Sexismus-Debatte

Nein, es ist nichts dabei, wenn ein Mann einer Frau sagt, dass ihr ein Kleid gut steht, dass sie ein Dirndl ausfüllen könnte oder andere Nettigkeiten. Es ist auch nichts dabei, wenn ein Mann einer Frau die Hand küsst. Und es ist nichts dabei, wenn ein Mann eine Frau in den Arm nimmt, wenn ein Mann und eine Frau sich küssen, wenn ein Mann und eine Frau miteinander schlafen… Es ist nichts dabei.

Entscheidend ist das Verhältnis, in dem die beiden zueinander stehen, entscheidend sind die eingeschriebenen Machtstrukturen, innerhalb derer ein Teil der Bedeutung des Geschilderten festgelegt wird, entscheidend sind gesellschaftliche Interpretationen, im Subtext versteckt, aufgrund von jahrhundertelangen ‚Rollenerwartungsmodellen‘ festgeschrieben.

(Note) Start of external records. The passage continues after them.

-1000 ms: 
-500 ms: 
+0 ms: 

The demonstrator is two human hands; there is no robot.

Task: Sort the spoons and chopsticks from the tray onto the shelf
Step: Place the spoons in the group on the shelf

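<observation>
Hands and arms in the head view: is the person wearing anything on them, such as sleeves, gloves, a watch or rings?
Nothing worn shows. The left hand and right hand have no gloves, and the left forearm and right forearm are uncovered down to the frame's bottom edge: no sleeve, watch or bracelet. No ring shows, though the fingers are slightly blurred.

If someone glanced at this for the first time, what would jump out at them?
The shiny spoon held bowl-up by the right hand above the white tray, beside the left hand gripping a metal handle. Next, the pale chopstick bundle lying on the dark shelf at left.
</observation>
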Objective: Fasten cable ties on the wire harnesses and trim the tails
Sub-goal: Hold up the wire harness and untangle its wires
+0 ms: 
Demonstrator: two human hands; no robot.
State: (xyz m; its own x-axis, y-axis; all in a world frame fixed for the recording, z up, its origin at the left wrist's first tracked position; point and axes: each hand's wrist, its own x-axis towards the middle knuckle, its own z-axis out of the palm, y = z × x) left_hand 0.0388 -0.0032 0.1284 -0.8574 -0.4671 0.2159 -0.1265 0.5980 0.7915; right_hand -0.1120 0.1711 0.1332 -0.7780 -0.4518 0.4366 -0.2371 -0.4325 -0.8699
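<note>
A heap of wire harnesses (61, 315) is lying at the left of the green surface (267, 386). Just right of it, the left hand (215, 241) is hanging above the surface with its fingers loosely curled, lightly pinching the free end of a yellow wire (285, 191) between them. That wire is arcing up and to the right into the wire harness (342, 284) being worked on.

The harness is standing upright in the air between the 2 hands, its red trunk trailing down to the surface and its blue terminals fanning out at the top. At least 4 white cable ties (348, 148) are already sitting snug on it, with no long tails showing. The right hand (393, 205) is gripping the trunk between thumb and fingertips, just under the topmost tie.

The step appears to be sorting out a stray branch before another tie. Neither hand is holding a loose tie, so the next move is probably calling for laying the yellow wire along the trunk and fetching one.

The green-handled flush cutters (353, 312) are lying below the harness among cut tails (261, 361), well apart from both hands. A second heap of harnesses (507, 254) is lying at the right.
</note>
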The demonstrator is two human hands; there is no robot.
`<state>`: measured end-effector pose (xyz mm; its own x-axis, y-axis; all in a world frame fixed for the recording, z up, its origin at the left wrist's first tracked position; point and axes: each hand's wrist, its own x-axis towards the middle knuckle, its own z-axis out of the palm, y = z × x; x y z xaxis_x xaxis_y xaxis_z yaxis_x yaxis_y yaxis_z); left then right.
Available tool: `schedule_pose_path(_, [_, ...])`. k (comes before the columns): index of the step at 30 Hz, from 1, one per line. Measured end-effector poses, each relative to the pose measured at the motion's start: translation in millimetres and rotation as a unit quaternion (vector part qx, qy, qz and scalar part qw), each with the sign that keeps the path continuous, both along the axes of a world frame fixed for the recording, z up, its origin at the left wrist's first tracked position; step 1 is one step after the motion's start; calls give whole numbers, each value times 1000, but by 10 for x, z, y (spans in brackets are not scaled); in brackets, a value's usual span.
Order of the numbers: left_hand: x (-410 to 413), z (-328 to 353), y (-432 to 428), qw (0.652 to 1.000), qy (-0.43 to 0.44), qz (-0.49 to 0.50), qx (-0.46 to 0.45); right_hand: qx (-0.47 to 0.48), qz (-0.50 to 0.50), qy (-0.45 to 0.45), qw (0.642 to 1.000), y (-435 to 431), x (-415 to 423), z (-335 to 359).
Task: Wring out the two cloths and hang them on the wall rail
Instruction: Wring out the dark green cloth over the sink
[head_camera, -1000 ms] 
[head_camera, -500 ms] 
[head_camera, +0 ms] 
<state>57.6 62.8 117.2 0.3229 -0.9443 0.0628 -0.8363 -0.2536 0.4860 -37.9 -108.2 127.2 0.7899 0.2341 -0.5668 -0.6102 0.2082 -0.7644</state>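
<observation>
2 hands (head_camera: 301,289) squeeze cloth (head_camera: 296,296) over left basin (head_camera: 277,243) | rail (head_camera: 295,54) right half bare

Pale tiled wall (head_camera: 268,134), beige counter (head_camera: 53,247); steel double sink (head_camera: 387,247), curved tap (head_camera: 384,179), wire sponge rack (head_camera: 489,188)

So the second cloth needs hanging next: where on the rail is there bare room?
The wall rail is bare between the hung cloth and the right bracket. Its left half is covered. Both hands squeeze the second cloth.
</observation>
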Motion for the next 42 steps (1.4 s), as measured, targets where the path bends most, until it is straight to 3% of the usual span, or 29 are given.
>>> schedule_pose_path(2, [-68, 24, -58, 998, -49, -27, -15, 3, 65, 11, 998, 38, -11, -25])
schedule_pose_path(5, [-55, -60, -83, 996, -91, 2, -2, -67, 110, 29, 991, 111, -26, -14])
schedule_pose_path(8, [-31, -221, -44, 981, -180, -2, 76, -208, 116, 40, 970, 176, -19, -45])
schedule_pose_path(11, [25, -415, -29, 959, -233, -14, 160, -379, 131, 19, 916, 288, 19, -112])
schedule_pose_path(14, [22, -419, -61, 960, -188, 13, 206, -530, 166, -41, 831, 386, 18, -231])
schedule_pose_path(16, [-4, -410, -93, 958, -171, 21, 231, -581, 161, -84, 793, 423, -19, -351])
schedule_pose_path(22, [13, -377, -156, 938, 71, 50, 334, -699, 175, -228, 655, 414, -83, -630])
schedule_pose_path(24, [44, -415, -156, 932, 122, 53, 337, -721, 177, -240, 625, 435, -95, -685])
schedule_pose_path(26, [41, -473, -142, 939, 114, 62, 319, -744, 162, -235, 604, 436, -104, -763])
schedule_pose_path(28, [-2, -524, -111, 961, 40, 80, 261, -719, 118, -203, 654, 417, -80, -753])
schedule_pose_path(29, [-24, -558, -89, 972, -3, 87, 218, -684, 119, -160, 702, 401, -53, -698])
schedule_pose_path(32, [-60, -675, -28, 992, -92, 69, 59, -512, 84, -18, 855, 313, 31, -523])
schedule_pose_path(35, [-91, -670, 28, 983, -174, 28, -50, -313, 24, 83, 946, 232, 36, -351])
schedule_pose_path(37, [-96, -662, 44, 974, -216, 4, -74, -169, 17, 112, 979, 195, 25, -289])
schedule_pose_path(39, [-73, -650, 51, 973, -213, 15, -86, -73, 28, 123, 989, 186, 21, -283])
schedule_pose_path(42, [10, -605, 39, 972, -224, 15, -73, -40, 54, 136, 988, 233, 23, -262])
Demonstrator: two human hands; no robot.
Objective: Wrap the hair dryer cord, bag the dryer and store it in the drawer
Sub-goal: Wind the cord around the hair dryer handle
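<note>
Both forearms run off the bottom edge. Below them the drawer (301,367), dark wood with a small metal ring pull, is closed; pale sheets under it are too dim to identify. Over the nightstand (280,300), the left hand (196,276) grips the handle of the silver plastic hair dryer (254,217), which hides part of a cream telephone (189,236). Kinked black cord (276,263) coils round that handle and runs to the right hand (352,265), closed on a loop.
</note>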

In der Zeit vom 27.01.13 heißt es: Die Frauenrechtlerin Alice Schwarzer sagte, seit Laura Himmelreich Klartext geschrieben habe, sei Brüderle „kein Politiker mit Zukunft mehr, sondern ein Mann von gestern“. In ihrem Blog schrieb die 70-Jährige: „Das beklagte sexistische Verhalten disqualifiziert endlich auch den Mann.“

Interessant wird sein, was nun im weiteren Verlauf passiert, wie Alice Schwarzer in der Günther Jauch-Sendung am Sonntag Abend anmerkte. Denn nun geht es tatsächlich darum, nicht weiterhin zu dulden, dass Grundlagen, die im Allgemeinen Antidiskriminierungsgesetz eine formale Niederlegung bekommen haben, gesellschaftlich  von einer Doppelmoral belegt und zuungunsten der Diskriminierten behandelt werden.

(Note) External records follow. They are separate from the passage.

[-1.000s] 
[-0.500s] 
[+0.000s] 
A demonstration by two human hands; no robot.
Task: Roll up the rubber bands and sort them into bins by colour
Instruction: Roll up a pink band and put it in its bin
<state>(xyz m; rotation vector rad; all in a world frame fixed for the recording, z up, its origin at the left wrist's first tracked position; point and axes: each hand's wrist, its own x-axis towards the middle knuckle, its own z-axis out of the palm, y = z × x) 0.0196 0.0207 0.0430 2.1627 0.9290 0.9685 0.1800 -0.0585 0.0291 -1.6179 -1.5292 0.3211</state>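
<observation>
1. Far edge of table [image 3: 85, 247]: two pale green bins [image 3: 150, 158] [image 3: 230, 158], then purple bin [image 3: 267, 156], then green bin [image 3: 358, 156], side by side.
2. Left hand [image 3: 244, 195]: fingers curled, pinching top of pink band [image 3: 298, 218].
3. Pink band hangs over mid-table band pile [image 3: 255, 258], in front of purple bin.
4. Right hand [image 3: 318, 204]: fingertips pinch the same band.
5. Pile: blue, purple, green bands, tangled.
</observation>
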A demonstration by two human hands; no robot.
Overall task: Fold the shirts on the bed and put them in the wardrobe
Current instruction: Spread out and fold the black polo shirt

Überall wo Menschen, die in einem bestimmten Machtverhältnis zu anderen Personen stehen, dieses ausnutzen, um ihre Interessen auszuspielen, handelt es sich um einen eklatanten Missbrauch von Macht. Ob der erfolgreiche Mann, der Chef, die Erzieher, die Eltern ihre Überlegenheit ausspielen, es kommt zu Übergriffigkeiten, die denen, die sich in der überlegenen Position befinden, nun endlich auch vor Augen geführt werden müssen als Delikte, die ihre Position diskreditieren. Bestimmte Stellungen in der Gesellschaft, und dazu gehören ganz besonders die Positionen der Politiker, weil sie als Repräsentanten, als Gesellschaftsgestaltende und -verwaltende auftreten, sind mit dem bewussten Umgang dieser Positionen so eng verbunden, dass dieser Umgang diese erst begründet.

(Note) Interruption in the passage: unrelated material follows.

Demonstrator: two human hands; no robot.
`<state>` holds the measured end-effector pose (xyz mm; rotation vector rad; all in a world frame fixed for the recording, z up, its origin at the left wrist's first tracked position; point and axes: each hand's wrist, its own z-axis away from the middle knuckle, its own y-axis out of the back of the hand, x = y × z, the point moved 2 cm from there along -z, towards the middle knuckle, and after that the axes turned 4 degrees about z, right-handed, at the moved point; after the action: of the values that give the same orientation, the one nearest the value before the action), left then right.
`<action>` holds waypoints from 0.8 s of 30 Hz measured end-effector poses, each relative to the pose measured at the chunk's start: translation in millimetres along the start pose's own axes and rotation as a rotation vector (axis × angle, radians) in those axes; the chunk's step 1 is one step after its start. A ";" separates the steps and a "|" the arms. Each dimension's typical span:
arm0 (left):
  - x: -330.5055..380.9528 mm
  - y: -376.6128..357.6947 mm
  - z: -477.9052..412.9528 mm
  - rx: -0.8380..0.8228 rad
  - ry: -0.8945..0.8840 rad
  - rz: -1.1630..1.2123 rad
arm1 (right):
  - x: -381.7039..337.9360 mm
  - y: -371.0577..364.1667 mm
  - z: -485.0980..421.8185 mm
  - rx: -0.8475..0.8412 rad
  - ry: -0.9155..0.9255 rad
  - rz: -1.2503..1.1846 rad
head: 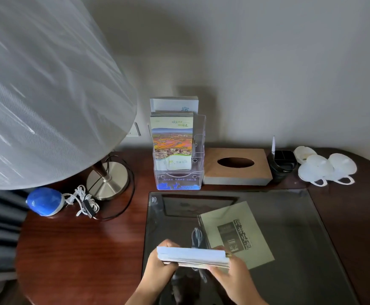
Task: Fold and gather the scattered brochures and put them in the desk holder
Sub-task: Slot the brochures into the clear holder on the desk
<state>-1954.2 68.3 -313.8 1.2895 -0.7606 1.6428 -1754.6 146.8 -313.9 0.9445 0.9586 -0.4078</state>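
A stack of folded white brochures (pixel 192 257) is held level just above the glass pad near the desk's front. My left hand (pixel 157 269) grips its left end and my right hand (pixel 230 275) grips its right end. A grey-green brochure (pixel 239 232) with black lettering lies flat on the glass, just behind and to the right of the stack. The clear acrylic desk holder (pixel 198 179) stands at the back of the desk, with a colourful landscape brochure (pixel 172 139) in front and a pale one (pixel 174 104) behind it.
A glass pad (pixel 289 216) covers the desk's middle. A large lamp shade (pixel 47 84) and its metal base (pixel 107 183) fill the left, beside a blue device (pixel 44 201) with a white cord. A wooden tissue box (pixel 236 166), black pen stand (pixel 282 164) and white cups (pixel 327 168) sit at the back right.
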 end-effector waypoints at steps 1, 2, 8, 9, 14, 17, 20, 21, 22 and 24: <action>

Dass weiterhin die Opfer dargestellt werden, als suchten sie (wie die Baden-Württembergische Integrationsbeauftragte geäußert hat) die Nähe von mächtigen Männern, dass weiterhin die Opfer angeklagt werden, dafür hat sich diese Gesellschaft schon zu lange mit Fragen der Gleichstellung und des Sexismus auseinandergesetzt. Da mag die Altherrenrige noch zusammenhalten, in der Außenwahrnehmung ist es aber genau die Bagatellisierung, die als Teil einer legitimierten Macht endlich kritisiert wird. Wenn dieses Verhalten als Machtmissbrauch anerkannt wird, kann sich etwas verändern im Subtext der möglichen Machtausübung. Vielleicht können dann Frauen und Männer irgendwann entspannt nachts an der Bar sitzen und sich auch Nettigkeiten sagen, weil beide aufmerksam sind, ob der Flirt als gegenseitiger erwidert wird.